INSTRUCTIONS FOR THE TASK ::
Copy the entries out again in full.

┌──

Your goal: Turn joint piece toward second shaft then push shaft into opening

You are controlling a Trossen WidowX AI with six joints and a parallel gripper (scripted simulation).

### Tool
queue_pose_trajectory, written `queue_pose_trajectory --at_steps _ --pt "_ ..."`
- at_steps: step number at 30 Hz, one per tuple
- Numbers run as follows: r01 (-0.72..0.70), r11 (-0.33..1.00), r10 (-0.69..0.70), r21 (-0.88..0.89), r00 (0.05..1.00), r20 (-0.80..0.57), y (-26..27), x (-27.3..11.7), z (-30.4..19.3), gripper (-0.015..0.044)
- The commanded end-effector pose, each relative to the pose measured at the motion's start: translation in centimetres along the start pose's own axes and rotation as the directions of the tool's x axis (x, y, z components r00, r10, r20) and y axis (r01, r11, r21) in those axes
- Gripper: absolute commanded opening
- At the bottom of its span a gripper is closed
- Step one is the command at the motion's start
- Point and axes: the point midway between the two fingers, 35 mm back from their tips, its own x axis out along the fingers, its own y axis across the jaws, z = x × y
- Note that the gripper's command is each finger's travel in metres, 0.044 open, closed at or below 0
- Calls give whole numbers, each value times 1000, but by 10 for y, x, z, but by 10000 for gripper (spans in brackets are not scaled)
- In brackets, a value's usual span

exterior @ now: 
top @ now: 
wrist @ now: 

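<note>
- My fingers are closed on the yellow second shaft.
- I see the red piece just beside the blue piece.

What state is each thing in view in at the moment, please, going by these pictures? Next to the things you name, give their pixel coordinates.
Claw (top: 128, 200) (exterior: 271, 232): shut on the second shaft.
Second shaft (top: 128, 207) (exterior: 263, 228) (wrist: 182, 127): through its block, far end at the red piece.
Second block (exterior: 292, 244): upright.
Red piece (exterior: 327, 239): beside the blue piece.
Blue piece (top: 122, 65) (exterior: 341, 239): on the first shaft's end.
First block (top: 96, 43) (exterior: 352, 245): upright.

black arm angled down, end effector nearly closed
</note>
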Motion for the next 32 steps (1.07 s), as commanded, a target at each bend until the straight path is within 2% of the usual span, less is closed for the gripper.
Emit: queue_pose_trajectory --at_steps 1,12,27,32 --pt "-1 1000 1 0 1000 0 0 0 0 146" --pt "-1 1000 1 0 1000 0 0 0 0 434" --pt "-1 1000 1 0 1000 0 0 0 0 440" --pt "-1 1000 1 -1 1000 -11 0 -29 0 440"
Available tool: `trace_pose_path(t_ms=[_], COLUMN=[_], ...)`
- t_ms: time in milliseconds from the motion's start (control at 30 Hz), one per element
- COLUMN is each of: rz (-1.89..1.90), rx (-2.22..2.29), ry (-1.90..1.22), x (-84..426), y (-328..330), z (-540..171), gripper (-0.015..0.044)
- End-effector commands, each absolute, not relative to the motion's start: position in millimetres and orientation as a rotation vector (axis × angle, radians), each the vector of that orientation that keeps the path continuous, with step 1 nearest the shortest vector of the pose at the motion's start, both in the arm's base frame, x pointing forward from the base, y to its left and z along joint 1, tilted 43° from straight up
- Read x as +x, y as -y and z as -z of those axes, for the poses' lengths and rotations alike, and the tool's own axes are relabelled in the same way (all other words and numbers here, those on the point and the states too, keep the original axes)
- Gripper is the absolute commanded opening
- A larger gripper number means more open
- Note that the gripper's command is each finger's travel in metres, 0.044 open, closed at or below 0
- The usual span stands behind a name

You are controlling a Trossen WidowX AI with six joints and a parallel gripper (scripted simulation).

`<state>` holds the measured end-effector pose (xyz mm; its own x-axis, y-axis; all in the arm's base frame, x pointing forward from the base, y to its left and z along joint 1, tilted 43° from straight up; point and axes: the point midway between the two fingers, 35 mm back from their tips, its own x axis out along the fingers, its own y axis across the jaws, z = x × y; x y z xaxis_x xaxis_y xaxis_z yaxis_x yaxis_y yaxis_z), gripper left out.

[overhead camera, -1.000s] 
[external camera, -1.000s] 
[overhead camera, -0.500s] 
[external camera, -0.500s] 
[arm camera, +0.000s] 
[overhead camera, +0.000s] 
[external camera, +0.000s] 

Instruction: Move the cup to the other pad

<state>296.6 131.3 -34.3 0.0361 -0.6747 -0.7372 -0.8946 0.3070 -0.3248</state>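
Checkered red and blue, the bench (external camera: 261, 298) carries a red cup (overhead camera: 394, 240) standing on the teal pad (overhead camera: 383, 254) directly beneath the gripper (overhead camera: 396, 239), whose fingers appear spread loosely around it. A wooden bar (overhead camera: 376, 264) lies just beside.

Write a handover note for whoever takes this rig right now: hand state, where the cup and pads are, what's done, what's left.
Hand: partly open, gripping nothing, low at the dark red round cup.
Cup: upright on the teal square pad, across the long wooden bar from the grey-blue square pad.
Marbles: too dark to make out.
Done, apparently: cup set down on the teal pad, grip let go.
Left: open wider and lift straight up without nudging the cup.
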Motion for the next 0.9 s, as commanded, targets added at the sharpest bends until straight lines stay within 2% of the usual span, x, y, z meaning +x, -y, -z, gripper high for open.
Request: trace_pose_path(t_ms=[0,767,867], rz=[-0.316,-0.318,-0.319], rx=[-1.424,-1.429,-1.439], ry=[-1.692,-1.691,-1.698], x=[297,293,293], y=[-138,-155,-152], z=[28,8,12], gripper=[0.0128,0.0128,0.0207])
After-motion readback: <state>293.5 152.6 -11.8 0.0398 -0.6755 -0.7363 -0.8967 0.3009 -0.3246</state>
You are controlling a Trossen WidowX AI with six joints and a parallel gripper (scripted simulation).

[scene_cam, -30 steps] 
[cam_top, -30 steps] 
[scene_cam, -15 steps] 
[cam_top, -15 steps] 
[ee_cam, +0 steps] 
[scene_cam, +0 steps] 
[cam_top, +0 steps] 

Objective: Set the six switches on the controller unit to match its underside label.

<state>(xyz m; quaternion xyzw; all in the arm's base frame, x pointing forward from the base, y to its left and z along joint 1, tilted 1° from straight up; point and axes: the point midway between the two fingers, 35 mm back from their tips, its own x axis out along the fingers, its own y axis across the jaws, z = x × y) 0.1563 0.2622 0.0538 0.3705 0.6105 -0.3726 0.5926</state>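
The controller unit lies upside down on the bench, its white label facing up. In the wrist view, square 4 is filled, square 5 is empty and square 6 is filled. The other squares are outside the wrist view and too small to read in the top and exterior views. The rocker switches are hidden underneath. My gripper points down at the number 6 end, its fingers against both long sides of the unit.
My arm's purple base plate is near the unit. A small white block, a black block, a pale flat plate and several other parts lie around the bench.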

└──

SOLUTION TO THE PROBLEM ::
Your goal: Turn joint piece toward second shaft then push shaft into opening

You are controlling a Trossen WidowX AI with six joints and a parallel gripper (scripted simulation).

### Tool
queue_pose_trajectory, written `queue_pose_trajectory --at_steps _ --pt "_ ..."`
- at_steps: step number at 30 Hz, one per tuple
- Numbers run as follows: r01 (-0.72..0.70), r11 (-0.33..1.00), r10 (-0.69..0.70), r21 (-0.88..0.89), r00 (0.05..1.00), r20 (-0.80..0.57), y (-26..27), x (-27.3..11.7), z (-30.4..19.3), gripper (-0.015..0.044)
- The commanded end-effector pose, each relative to the pose measured at the motion's start: translation in centimetres along the start pose's own axes and rotation as the directions of the tool's x axis (x, y, z components r00, r10, r20) and y axis (r01, r11, r21) in those axes
- Gripper: absolute commanded opening
- At the bottom of its span a gripper is closed
- Step one is the command at the motion's start
- Point and axes: the point midway between the two fingers, 35 mm back from their tips, its own x axis out along the fingers, its own y axis across the jaws, z = x × y
- Note that the gripper's command is each finger's travel in metres, 0.044 open, closed at or below 0
- Calls give whole numbers, each value times 1000, but by 10 for y, x, z, but by 10000 for gripper (spans in brackets are not scaled)
- In brackets, a value's usual span

exterior @ now: 
top @ now: 
wrist @ now: 

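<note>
- My fingers are closed on the yellow second shaft.
- I see the red piece just beside the blue piece.

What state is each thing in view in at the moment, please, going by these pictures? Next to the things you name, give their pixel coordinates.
Claw (top: 128, 200) (exterior: 271, 232): shut on the second shaft.
Second shaft (top: 128, 207) (exterior: 263, 228) (wrist: 182, 127): through its block, far end at the red piece.
Second block (exterior: 292, 244): upright.
Red piece (exterior: 327, 239): beside the blue piece.
Blue piece (top: 122, 65) (exterior: 341, 239): on the first shaft's end.
First block (top: 96, 43) (exterior: 352, 245): upright.

black arm angled down, end effector nearly closed
</note>
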Motion for the next 32 steps (1.07 s), as commanded, a target at each bend until the straight path is within 2% of the usual span, less is closed for the gripper.
Emit: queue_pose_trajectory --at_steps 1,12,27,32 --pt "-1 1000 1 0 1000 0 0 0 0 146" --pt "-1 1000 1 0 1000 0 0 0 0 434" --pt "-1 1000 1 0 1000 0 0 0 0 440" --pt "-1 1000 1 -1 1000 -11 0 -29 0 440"
Available tool: `trace_pose_path(t_ms=[_], COLUMN=[_], ...)`
- t_ms: time in milliseconds from the motion's start (control at 30 Hz), one per element
- COLUMN is each of: rz (-1.89..1.90), rx (-2.22..2.29), ry (-1.90..1.22), x (-84..426), y (-328..330), z (-540..171), gripper (-0.015..0.044)
- End-effector commands, each absolute, not relative to the motion's start: position in millimetres and orientation as a rotation vector (axis × angle, radians), each the vector of that orientation that keeps the path continuous, with step 1 nearest the shortest vector of the pose at the motion's start, both in the arm's base frame, x pointing forward from the base, y to its left and z along joint 1, tilted 43° from straight up
- Read x as +x, y as -y and z as -z of those axes, for the poses' lengths and rotations alike, and the tool's own axes are relabelled in the same way (all other words and numbers here, those on the point and the states too, keep the original axes)
- Gripper is the absolute commanded opening
- A larger gripper number means more open
- Note that the gripper's command is each finger's travel in metres, 0.044 open, closed at or below 0
- The usual span stands behind a name

You are controlling a Trossen WidowX AI with six joints and a parallel gripper (scripted simulation).

`<state>` holds the measured end-effector pose (xyz mm; its own x-axis, y-axis; all in the arm's base frame, x pointing forward from the base, y to its left and z along joint 1, tilted 43° from straight up; point and axes: the point midway between the two fingers, 35 mm back from their tips, its own x axis out along the fingers, its own y axis across the jaws, z = x × y; x y z xaxis_x xaxis_y xaxis_z yaxis_x yaxis_y yaxis_z), gripper left out.

[overhead camera, -1.000s] 
[external camera, -1.000s] 
[overhead camera, -0.500s] 
[external camera, -0.500s] 
[arm camera, +0.000s] 
[overhead camera, +0.000s] 
[external camera, +0.000s] 

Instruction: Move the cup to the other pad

<state>296.6 131.3 -34.3 0.0361 -0.6747 -0.7372 -0.8946 0.3070 -0.3248</state>
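Checkered red and blue, the bench (external camera: 261, 298) carries a red cup (overhead camera: 394, 240) standing on the teal pad (overhead camera: 383, 254) directly beneath the gripper (overhead camera: 396, 239), whose fingers appear spread loosely around it. A wooden bar (overhead camera: 376, 264) lies just beside.

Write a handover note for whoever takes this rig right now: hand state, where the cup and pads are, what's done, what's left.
Hand: partly open, gripping nothing, low at the dark red round cup.
Cup: upright on the teal square pad, across the long wooden bar from the grey-blue square pad.
Marbles: too dark to make out.
Done, apparently: cup set down on the teal pad, grip let go.
Left: open wider and lift straight up without nudging the cup.
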Motion for the next 0.9 s, as commanded, targets added at the sharpest bends until straight lines stay within 2% of the usual span, x, y, z meaning +x, -y, -z, gripper high for open.
Request: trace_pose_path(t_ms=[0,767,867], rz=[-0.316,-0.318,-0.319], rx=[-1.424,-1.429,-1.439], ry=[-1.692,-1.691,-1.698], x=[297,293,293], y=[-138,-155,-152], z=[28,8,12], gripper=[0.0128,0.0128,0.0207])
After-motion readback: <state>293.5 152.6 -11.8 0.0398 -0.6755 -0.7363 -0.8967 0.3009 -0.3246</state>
You are controlling a Trossen WidowX AI with six joints and a parallel gripper (scripted simulation).

[scene_cam, -30 steps] 
[cam_top, -30 steps] 
[scene_cam, -15 steps] 
[cam_top, -15 steps] 
[ee_cam, +0 steps] 
[scene_cam, +0 steps] 
[cam_top, +0 steps] 

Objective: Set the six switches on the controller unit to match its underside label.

<state>(xyz m; quaternion xyzw; all in the arm's base frame, x pointing forward from the base, y to its left and z along joint 1, tilted 1° from straight up; point and axes: the point midway between the two fingers, 35 mm back from their tips, its own x axis out along the fingers, its own y axis across the jaws, z = x × y) 0.1563 0.2622 0.0538 0.3705 0.6105 -0.3726 0.5926</state>
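The controller unit lies upside down on the bench, its white label facing up. In the wrist view, square 4 is filled, square 5 is empty and square 6 is filled. The other squares are outside the wrist view and too small to read in the top and exterior views. The rocker switches are hidden underneath. My gripper points down at the number 6 end, its fingers against both long sides of the unit.
My arm's purple base plate is near the unit. A small white block, a black block, a pale flat plate and several other parts lie around the bench.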

With this output, the exercise is done.